Das Herz von BadBlue ist ein kleiner kraftvoller Webserver. Für die Verständigung mit den Webservern wurde SOAP (Simple Object Access Protocol) verwendet, das die Verwendung von XML-Anwendungen über HTTP dem Standard-Internetprotokoll ermöglicht. Der Server ist über jeden üblichen Webbrowser konfigurierbar.

Da die Daten über einen Internetserver bereit gestellt werden, der theoretisch dem gesamten Internet zugänglich ist, sollten die Betreiber Sicherheitsvorkehrungen treffen:

- Passwortschutz

Die freigegebenen Verzeichnisse werden mit einem Passwortschutz versehen. Es können nur Nutzer darauf zugreifen, denen die Zugangsdaten (Nutzername und Passwort) bekannt sind.

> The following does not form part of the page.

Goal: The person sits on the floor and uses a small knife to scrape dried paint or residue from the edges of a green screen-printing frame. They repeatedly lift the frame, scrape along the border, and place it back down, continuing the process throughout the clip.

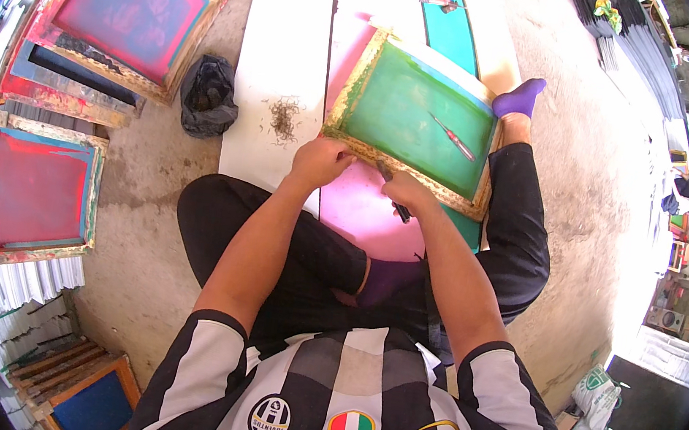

- Beschränkung auf IP-Adressen

Es können einzelne IP-Adressen oder Adressbereiche für den Zugriff konfiguriert werden. Da über Wählverbindungen dynamisch immer wieder neue IP-Adressen vergeben werden, macht diese Lösung eher in einem festen Netzwerk (Intranet) Sinn.

Interessant sind die Gruppenfunktionen für MS Word- und -Exel Dateien. Die Dateien können für andere Beteiligte im Browser sichtbar gemacht werden.

Der Webserver BadBlue eignet sich hervorragend für Webentwickler um die Anwendungen vor der Veröffentlichung auf einem Server zu testen. Neben reinen HTML-Seiten lassen sich Anwendungen in PHP, CGI, ISAPI,... direkt auf dem PC testen.

BadBlue ist eine Empfehlung für kleine PC-Netze, um dort unkompliziert mittels Webtechnologien Informationen zu veröffentlichen.